** Given data follows **
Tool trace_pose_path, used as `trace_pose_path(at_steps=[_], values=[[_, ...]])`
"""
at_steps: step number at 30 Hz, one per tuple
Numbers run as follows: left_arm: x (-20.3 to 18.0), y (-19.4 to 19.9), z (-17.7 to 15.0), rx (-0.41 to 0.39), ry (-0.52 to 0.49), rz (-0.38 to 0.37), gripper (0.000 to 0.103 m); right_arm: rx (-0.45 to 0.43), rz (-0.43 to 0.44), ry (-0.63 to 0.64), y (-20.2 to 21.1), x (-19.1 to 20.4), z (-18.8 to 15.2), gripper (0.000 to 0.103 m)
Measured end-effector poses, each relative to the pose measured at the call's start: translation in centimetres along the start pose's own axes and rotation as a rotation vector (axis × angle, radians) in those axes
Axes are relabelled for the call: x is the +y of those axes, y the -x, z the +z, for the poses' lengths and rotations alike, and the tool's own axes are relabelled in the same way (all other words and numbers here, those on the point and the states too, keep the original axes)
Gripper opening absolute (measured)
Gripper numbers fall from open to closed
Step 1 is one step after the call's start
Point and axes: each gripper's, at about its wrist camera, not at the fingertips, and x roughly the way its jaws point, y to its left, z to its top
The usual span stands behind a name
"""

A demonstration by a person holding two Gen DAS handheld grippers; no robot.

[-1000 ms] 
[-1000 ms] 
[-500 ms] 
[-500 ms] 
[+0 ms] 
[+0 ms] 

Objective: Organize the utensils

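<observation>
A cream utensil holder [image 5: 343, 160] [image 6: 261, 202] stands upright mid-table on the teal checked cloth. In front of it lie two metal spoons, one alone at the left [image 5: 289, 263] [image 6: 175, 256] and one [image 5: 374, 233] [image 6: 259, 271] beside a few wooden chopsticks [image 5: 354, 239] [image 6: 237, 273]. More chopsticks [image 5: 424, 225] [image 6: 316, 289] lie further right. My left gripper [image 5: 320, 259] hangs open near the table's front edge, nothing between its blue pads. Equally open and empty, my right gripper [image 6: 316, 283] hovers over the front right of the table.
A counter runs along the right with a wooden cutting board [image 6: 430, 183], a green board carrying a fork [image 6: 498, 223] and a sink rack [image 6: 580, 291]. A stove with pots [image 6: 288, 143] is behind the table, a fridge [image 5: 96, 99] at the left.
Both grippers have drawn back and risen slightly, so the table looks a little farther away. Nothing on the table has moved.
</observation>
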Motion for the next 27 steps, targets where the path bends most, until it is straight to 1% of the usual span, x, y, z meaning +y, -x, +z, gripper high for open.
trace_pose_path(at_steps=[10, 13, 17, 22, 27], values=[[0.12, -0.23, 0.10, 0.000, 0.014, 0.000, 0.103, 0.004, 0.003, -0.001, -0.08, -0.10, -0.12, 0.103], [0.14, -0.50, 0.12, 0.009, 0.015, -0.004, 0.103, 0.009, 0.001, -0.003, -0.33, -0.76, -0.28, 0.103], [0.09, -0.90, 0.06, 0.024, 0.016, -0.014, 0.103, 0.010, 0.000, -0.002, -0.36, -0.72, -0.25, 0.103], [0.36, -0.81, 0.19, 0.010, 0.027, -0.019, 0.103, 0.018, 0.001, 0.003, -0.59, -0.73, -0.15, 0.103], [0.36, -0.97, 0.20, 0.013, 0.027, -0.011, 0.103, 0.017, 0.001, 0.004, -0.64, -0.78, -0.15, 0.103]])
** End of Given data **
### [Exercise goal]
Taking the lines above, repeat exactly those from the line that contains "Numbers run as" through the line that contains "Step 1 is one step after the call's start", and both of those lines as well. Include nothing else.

### [Answer space]
Numbers run as follows: left_arm: x (-20.3 to 18.0), y (-19.4 to 19.9), z (-17.7 to 15.0), rx (-0.41 to 0.39), ry (-0.52 to 0.49), rz (-0.38 to 0.37), gripper (0.000 to 0.103 m); right_arm: rx (-0.45 to 0.43), rz (-0.43 to 0.44), ry (-0.63 to 0.64), y (-20.2 to 21.1), x (-19.1 to 20.4), z (-18.8 to 15.2), gripper (0.000 to 0.103 m)
Measured end-effector poses, each relative to the pose measured at the call's start: translation in centimetres along the start pose's own axes and rotation as a rotation vector (axis × angle, radians) in those axes
Axes are relabelled for the call: x is the +y of those axes, y the -x, z the +z, for the poses' lengths and rotations alike, and the tool's own axes are relabelled in the same way (all other words and numbers here, those on the point and the states too, keep the original axes)
Gripper opening absolute (measured)
Gripper numbers fall from open to closed
Step 1 is one step after the call's start

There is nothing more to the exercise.